The train screeches to an abrupt halt. There is a momentary silence.

There erupts the hustle bustle of the Haridwar streets. Walking through a small entrance into a place
dungeon-like, I check-in into Hotel Arati.

Hari ki Pauli
As he started off from Hotel Arati sitting in a cycle rickshaw towards Hari ki Pauri – the banks where
thousands bathe every day, Mr S felt the drizzle on him – he had expected searing heat – this was so
cool – literally! The rickshaw puller experienced considerable agony in pulling Mr S’s bulk through
particularly one part of the market where the rickshaw-wallahs can no longer cycle but have to pull the
rickshaw and the customer sitting on it as they walk along!

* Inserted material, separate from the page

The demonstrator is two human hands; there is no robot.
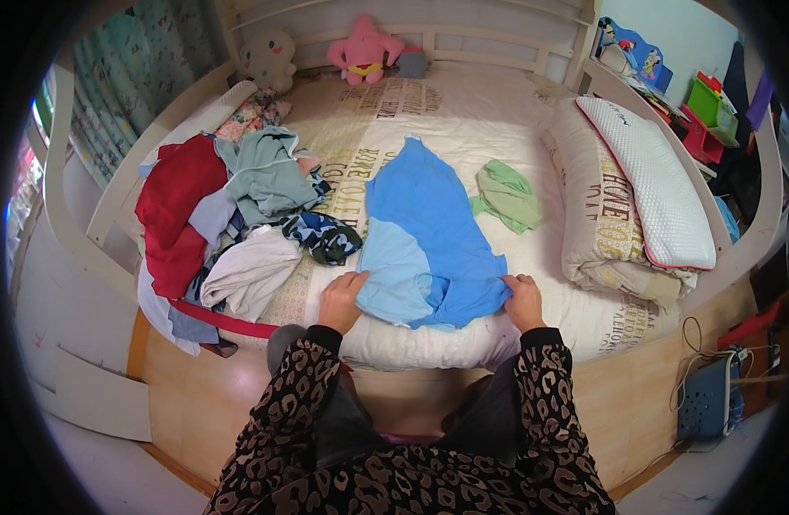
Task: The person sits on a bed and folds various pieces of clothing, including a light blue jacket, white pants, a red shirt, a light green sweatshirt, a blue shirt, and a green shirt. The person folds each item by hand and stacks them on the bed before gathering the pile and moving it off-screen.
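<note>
A blue garment (433, 199) with a light blue section lies spread lengthwise on the bed (497, 109), its near end towards me. My left hand (341, 302) pinches its near left edge, at the light blue part. At the near right edge, my right hand (524, 301) has the darker blue cloth between thumb and fingers. The cloth between my hands lies mostly flat, with a few creases near an opening at the close end. To its right rests a crumpled light green cloth (507, 196).
Heaped clothes lie on the left, including a red garment (179, 193), a grey-green one (265, 170) and a white one (253, 270). A folded quilt (594, 206) and a white pillow (652, 187) line the right side. Plush toys (363, 51) sit against the headboard. A blue basket (706, 396) stands on the floor.
</note>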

Now we can see Mr S walking across the bridge across the Ganga (Ganges) walking down in the drizzle
and then there he is standing on the red paved platform on one side. That’s the Hari ki Pauri. We can see
him now as a tiny dot among thousands of worshippers. He seems to be saying “Wow, I love this place,
it is drizzling and that makes it even more breathtaking”. Camera in hand he gapes at the thousands of
bathers, some changing clothes, some dipping in the holy waters, some getting ready to jump in, some
fully drenched. Can you feel the tingle in Mr S’s spine? No - you won’t, you can’t if you have not gone to
this place – Hari ki Pauri – Lord Hari’s tank in Haridwar an area where the gushing waters of the Ganga
are utilized for bathing and worship.

Mr S speaks to two Sadhus asking them what they are doing here, they retort back to him the same –
then they all have a hearty laugh! After looking in wonderment all around for a couple of more minutes,
Mr S walks down to the water front and is bending gingerly to take a handful of water in his cupped
palm when he hears a strange sound. A Hisssss.

“Hissss”

Mr S looks around and doesn’t find anything, apart from people frolicking in the waters - he continues to
try and reach the water since if he slips he is going to be in the water, so he is very careful.

“Hessss”

“What is it?”, thinks aloud Mr S.

“Insehssss”

He turns to his left to find a strange creature now visible just above the water surface. It is a strange
creamish color water creature – small rounded head, a cup shaped lip, and several tentacles – red
tentacles.
“Ah this is something I have seen somewhere”, says Mr S and that’s when he recollects browsing
through the Lovely Planet magazine in the airport in Thimpu, six years back. He had gone on a tour
through CorningSpar tours and travels. He distinctly remembers his guide Nomit Dhasu. Dhasu was a
smart-alecky know-it-all kind of a man, at least in his subject, but had the air of an Indiana Jones about
him. He had felt reviled first but the man was knowledgeable.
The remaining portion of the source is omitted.